Il souhaite y examiner les changements dans l’art narratif à Athènes, à travers les modifications du répertoire mythologique utilisé par les artistes athéniens. Cet extrait se divise en deux parties. La première consiste en un survol du répertoire des sujets mythologiques utilisés pour la figure noire attique. Dans une seconde partie, l’auteur s’intéresse aux facteurs qui induisent les changements intellectuels et artistiques.

Dans la première partie, on s’intéresse d’abord aux anciens sujets représentés sur les vases attiques. Neuf mythes ou cycles de mythes représentés sur des céramiques attiques sont étudiés : Bellérophon et la Chimère, Persée et les Gorgones, les Argonautes, la chasse au sanglier de Calydon, le cycle thébain (comprenant les mythes concernant la cité de Thèbes sur plusieurs générations), l’Odyssée, les Pygmées et les crânes, Prométhée libéré par Héraclès et les jeux funéraires pour Patrocle. Concernant le mythe de Héraclès libérant Prométhée aux Enfers, l’auteur précise que la période 550-500 av. J.-C. est une période d’âge d’or pour les représentations d’Héraclès. A la page 122 on peut trouver un tableau récapitulatif du nombre de représentations de ces neuf mythes sur les vases attiques selon les différentes périodes, entre 600 et 500 av. J.-C.

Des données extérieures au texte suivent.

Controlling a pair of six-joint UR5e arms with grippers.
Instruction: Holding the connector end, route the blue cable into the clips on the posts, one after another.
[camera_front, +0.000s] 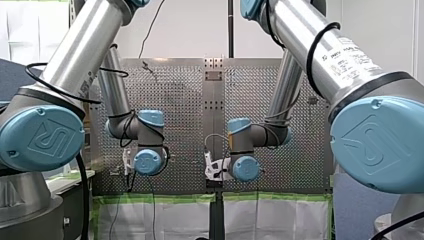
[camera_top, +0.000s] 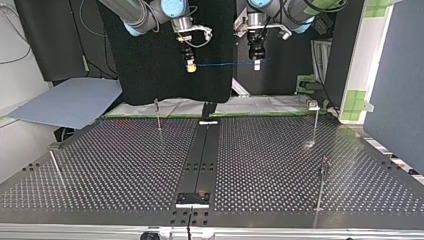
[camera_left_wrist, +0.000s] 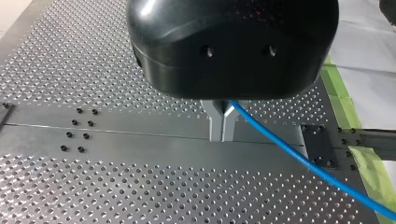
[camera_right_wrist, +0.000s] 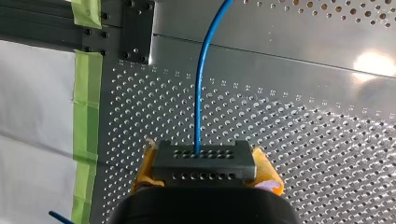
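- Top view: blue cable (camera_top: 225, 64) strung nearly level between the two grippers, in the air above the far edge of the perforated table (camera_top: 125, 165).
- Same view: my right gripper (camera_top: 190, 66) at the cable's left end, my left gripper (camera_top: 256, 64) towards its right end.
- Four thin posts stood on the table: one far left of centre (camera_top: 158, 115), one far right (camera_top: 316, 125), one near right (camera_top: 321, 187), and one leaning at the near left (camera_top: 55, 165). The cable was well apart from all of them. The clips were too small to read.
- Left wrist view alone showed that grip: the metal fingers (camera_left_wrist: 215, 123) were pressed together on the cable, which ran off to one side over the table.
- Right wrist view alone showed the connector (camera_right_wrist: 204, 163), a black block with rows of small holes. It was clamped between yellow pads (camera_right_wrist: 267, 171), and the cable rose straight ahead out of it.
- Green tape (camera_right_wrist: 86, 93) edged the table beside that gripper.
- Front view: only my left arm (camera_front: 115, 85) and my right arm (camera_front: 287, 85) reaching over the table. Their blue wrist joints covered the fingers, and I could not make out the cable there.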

Puis H. A. Shapiro s’intéresse aux sujets plus récents représentés sur les vases attiques, qui apparaissent vers 570-550 av. J.-C. Il aborde en premier les travaux et gestes d’Héraclès. Il pointe le fait que les aventures d’Héraclès ont une place de choix dans les scènes mythologiques développées dans la figure noire. Il détaille ensuite chacun des douze travaux qui a été représenté à cette époque. Pour l’hydre de Lerne (p.123), il nous explique notamment que sa première représentation en figure noire attique que l’on connaisse se trouve sur un fragment de canthare daté de 570-550 av. J.-C. Et il ajoute qu’au sixième siècle avant notre ère, à Corinthe, ce mythe est le plus populaire des travaux d’Héraclès avec plus d’une douzaine d’exemples.

Après avoir évoqué le cycle des aventures d’Héraclès, H. A. Shapiro parle du cycle troyen, de Thésée combattant le Minotaure, du combat opposant les dieux et les Géants, du retour d’Héphaïstos sur l’Olympe, de la naissance d’Athéna, de la bataille des Grecs et des Amazones, de la bataille des Lapithes et des Centaures et de Dionysos et son cercle.

Enfin, nous avons une énumération d’une dernière catégorie de sujets qui sont représentés à la fois pendant la période des anciens sujets et celle des nouveaux : Achille, les noces de Pélée et de Thétis, le jugement de Pâris, Héraclès et le centaure Nessus, et Héraclès et Nérée opposé à Héraklès et Triton.

Dans une seconde partie, l’auteur nous explique que lors du sixième siècle avant J.-C., la différence entre l’art grec et l’art attique se fait plus prononcée. Un des facteurs de ce changement serait psychologique : un changement dans la perception que les Athéniens ont d’eux et du monde qui les entoure. Un autre changement est de nature artistique : les principes de composition et de narration sont modifiés, sous l’influence de l’art monumental. On peut également noter un changement dans les mentalités au fil de l’époque archaïque : les anciens sujets présentent surtout des monstres tandis que les nouveaux se concentrent sur des personnages humains. On voit aussi un intérêt pour les actes héroïques individuels plutôt que pour celles des groupes.

Héraclès est présenté comme le héros panhellénique par excellence car aucun de ses grands mythes ne se passe à Athènes, ou même dans l’Attique et cependant il prévaut en Attique plus que nulle part ailleurs en Grèce. Néanmoins le mythe de l’hydre de Lerne est une exception car on en trouve surtout des exemples à Corinthe.

Étant à la fois dans la catégorie des anciens sujets et de nouveaux, Héraclès est donc un héros populaire durant toute l’époque attique. Il représente de nombreux concepts comme la bravoure et est ainsi un modèle pour les citoyens athéniens. C’est le héros panhellénique, qui représente les valeurs de toute la Grèce.